## WHAT YOU WILL DO
Print the whole listing again exactly as it stands, leaving out any images.
╭──
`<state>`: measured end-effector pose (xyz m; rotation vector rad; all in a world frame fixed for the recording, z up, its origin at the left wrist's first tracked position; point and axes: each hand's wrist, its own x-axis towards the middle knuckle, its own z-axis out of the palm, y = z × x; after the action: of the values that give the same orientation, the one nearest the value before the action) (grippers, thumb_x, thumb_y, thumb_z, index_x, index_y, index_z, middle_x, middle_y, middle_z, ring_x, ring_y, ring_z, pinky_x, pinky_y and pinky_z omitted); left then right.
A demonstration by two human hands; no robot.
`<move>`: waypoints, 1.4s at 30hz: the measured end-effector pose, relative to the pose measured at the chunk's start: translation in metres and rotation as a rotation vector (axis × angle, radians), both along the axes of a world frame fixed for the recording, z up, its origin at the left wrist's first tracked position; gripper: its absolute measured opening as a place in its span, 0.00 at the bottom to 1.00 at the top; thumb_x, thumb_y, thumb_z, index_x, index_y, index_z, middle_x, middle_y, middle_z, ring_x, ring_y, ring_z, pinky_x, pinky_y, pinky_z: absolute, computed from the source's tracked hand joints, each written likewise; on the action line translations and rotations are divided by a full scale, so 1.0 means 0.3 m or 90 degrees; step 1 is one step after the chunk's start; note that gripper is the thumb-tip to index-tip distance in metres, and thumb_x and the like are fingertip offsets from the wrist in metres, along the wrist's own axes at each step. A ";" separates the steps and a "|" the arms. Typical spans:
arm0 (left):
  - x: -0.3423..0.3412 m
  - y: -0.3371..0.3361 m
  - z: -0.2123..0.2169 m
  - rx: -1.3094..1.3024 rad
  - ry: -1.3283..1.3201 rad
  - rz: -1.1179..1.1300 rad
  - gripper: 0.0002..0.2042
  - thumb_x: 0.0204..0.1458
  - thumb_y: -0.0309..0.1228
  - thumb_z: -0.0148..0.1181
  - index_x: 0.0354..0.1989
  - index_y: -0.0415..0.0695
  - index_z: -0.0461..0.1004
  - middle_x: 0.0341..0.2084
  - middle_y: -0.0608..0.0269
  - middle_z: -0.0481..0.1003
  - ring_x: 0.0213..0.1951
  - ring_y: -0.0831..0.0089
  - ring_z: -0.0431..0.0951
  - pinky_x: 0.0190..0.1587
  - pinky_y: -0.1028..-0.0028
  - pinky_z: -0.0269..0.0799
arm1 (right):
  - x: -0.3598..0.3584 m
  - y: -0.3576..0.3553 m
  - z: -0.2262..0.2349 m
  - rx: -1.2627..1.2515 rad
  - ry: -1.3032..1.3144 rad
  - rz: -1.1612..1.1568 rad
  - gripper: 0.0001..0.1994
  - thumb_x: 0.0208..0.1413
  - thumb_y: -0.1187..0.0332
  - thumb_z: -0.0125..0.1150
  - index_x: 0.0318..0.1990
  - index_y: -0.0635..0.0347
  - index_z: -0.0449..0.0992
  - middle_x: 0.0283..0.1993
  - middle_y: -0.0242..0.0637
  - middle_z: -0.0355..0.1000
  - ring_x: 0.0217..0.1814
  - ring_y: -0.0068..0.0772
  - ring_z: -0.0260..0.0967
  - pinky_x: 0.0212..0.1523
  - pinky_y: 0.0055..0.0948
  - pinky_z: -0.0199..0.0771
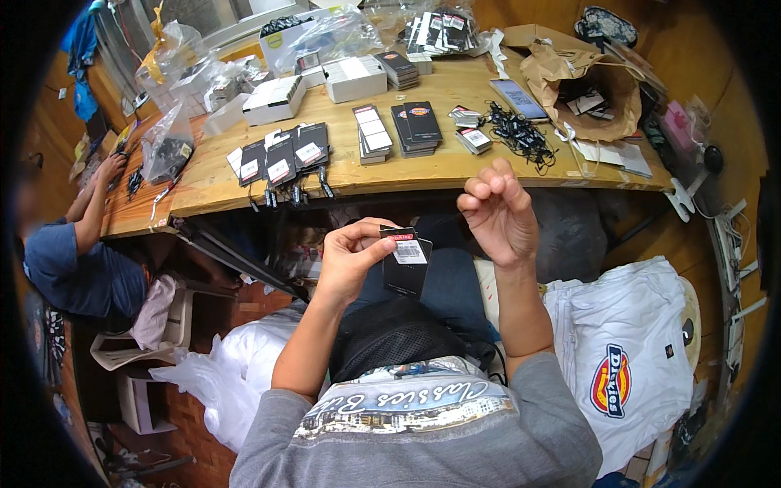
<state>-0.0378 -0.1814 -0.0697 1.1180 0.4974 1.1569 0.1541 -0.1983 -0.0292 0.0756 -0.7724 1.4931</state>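
Observation:
My left hand pinches the top of a black hang tag between thumb and fingers. A smaller card with a red strip and a white barcode label lies over the tag's front. Both hang above my lap, just off the table's front edge. To the right, and a little higher, my right hand is raised with its fingers curled together. A thin dark strand seems to run toward it from the tag, but what its fingertips hold is too small to make out.
On the wooden table lie finished-looking tags with cords, stacked black tags, small label cards, a tangle of black cords, a phone and a paper bag. White shirts sit at right; a co-worker is at left.

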 end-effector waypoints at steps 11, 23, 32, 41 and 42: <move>0.055 -0.004 -0.018 -0.074 -0.094 0.039 0.06 0.52 0.26 0.41 0.35 0.40 0.54 0.31 0.56 0.70 0.33 0.74 0.71 0.37 0.78 0.68 | -0.089 -0.035 -0.075 -0.082 -0.477 -0.287 0.06 0.44 0.80 0.53 0.32 0.70 0.71 0.29 0.40 0.71 0.29 0.24 0.69 0.32 0.17 0.70; 0.061 -0.044 -0.008 0.106 0.174 0.330 0.09 0.38 0.19 0.59 0.30 0.35 0.71 0.25 0.64 0.73 0.28 0.82 0.70 0.33 0.84 0.66 | -0.128 -0.062 -0.096 -0.056 -0.654 -0.495 0.04 0.40 0.80 0.58 0.26 0.68 0.71 0.26 0.34 0.68 0.26 0.19 0.66 0.29 0.15 0.66; 0.065 -0.053 0.001 0.295 0.306 0.398 0.07 0.36 0.19 0.59 0.27 0.36 0.71 0.23 0.63 0.73 0.25 0.80 0.71 0.28 0.83 0.67 | -0.145 -0.046 -0.099 -0.006 -0.658 -0.515 0.03 0.39 0.79 0.57 0.23 0.66 0.70 0.20 0.31 0.68 0.21 0.14 0.62 0.22 0.14 0.62; 0.062 -0.040 -0.004 0.594 0.395 0.454 0.10 0.32 0.15 0.58 0.27 0.37 0.69 0.22 0.55 0.72 0.24 0.64 0.74 0.27 0.77 0.68 | -0.170 -0.055 -0.097 0.096 -0.700 -0.640 0.04 0.38 0.81 0.56 0.22 0.68 0.67 0.22 0.34 0.67 0.21 0.17 0.62 0.23 0.16 0.63; 0.055 -0.035 -0.006 0.609 0.405 0.440 0.11 0.32 0.14 0.57 0.28 0.37 0.69 0.23 0.54 0.71 0.25 0.64 0.73 0.28 0.77 0.68 | -0.169 -0.053 -0.097 0.104 -0.706 -0.644 0.04 0.38 0.81 0.56 0.22 0.68 0.67 0.22 0.34 0.67 0.21 0.17 0.62 0.23 0.16 0.63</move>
<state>-0.0212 -0.1919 -0.0715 2.2942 0.9016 1.7007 0.1034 -0.2142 -0.0583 -0.9589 -1.4962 0.3862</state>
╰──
## RESULT OF THIS TASK
`<state>`: measured end-effector pose (xyz m; rotation vector rad; all in a world frame fixed for the recording, z up, its origin at the left wrist's first tracked position; point and axes: each hand's wrist, its own x-axis towards the middle knuckle, its own z-axis out of the palm, y = z × x; after the action: of the values that give the same orientation, the one nearest the value before the action) (grippers, thumb_x, thumb_y, thumb_z, index_x, index_y, index_z, middle_x, middle_y, middle_z, ring_x, ring_y, ring_z, pinky_x, pinky_y and pinky_z omitted); left then right.
A demonstration by two human hands; no robot.
`<move>`: waypoints, 1.4s at 30hz: the measured end-effector pose, relative to the pose measured at the chunk's start: translation in metres and rotation as a rotation vector (axis × angle, radians), both along the axes of a world frame fixed for the recording, z up, its origin at the left wrist's first tracked position; gripper: its absolute measured opening as a place in its span, 0.00 at the bottom to 1.00 at the top; thumb_x, thumb_y, thumb_z, index_x, index_y, index_z, middle_x, middle_y, middle_z, ring_x, ring_y, ring_z, pinky_x, pinky_y, pinky_z: absolute, computed from the source's tracked hand joints, each written likewise; on the action line translations and rotations are divided by a full scale, so 1.0 means 0.3 m or 90 degrees; step 1 is one step after the chunk's start; note that gripper is the thumb-tip to index-tip distance in metres, and thumb_x and the like are fingertip offsets from the wrist in metres, along the wrist's own axes at each step. A ";" separates the steps and a "|" the arms. Typical spans:
arm0 (left):
  - x: -0.3423..0.3412 m
  - y: -0.3371..0.3361 m
  - z: -0.2123..0.2169 m
  - rx: -1.3094..1.3024 rad
  - ry: -1.3283..1.3201 rad
  - rz: -1.1179..1.1300 rad
  - gripper: 0.0002..0.2042
  - thumb_x: 0.0204..0.1458
  - thumb_y: -0.0309..0.1228
  - thumb_z: -0.0148..0.1181
  - index_x: 0.0354..0.1989
  - index_y: -0.0415..0.0695
  - index_z: -0.0461..0.1004
  - middle_x: 0.0341..0.2084
  - middle_y: -0.0608..0.0269
  - middle_z: -0.0481..0.1003
  - ring_x: 0.0213..0.1951
  - ring_y: -0.0831..0.0089
  - ring_z: -0.0431..0.0951
  - pinky_x: 0.0190..0.1587
  - pinky_y: -0.1028..-0.0028
  - pinky_z: -0.0269..0.0799
arm1 (right):
  - x: -0.3598..0.3584 m
  - y: -0.3576..0.3553 m
  - z: -0.2262..0.2349 m
  - rx: -1.2627..1.2515 rad
  - ry: -1.3032..1.3144 rad
  - rz: -1.1612..1.1568 rad
  - gripper: 0.0001..0.1994
  - thumb_x: 0.0208..0.1413
  - thumb_y: -0.1187..0.0332
  - thumb_z: -0.0125..0.1150
  - index_x: 0.0318..0.1990
  - index_y: -0.0635..0.0347
  - index_z: -0.0449..0.0992
  - middle_x: 0.0283..0.1993
  - middle_y: -0.0242..0.0637
  - middle_z: -0.0355..0.1000
  - ring_x: 0.0217..0.1814
  - ring_y: -0.0068..0.0772
  - ring_z: -0.0260..0.0967
  - pinky_x: 0.0212..0.1523
  - pinky_y: 0.0055..0.0948
  - pinky_z: -0.0199..0.0771
<state>-0.0378 -0.1814 -0.0697 1.1180 0.4974 1.1569 0.1541 -0.1983 -0.0292 0.0756 -0.7724 1.4931</state>
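Observation:
My left hand pinches the top of a black hang tag between thumb and fingers. A smaller card with a red strip and a white barcode label lies over the tag's front. Both hang above my lap, just off the table's front edge. To the right, and a little higher, my right hand is raised with its fingers curled together. A thin dark strand seems to run toward it from the tag, but what its fingertips hold is too small to make out.
On the wooden table lie finished-looking tags with cords, stacked black tags, small label cards, a tangle of black cords, a phone and a paper bag. White shirts sit at right; a co-worker is at left.
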
 end-effector waypoints at steps 11, 23, 32, 41 and 42: <move>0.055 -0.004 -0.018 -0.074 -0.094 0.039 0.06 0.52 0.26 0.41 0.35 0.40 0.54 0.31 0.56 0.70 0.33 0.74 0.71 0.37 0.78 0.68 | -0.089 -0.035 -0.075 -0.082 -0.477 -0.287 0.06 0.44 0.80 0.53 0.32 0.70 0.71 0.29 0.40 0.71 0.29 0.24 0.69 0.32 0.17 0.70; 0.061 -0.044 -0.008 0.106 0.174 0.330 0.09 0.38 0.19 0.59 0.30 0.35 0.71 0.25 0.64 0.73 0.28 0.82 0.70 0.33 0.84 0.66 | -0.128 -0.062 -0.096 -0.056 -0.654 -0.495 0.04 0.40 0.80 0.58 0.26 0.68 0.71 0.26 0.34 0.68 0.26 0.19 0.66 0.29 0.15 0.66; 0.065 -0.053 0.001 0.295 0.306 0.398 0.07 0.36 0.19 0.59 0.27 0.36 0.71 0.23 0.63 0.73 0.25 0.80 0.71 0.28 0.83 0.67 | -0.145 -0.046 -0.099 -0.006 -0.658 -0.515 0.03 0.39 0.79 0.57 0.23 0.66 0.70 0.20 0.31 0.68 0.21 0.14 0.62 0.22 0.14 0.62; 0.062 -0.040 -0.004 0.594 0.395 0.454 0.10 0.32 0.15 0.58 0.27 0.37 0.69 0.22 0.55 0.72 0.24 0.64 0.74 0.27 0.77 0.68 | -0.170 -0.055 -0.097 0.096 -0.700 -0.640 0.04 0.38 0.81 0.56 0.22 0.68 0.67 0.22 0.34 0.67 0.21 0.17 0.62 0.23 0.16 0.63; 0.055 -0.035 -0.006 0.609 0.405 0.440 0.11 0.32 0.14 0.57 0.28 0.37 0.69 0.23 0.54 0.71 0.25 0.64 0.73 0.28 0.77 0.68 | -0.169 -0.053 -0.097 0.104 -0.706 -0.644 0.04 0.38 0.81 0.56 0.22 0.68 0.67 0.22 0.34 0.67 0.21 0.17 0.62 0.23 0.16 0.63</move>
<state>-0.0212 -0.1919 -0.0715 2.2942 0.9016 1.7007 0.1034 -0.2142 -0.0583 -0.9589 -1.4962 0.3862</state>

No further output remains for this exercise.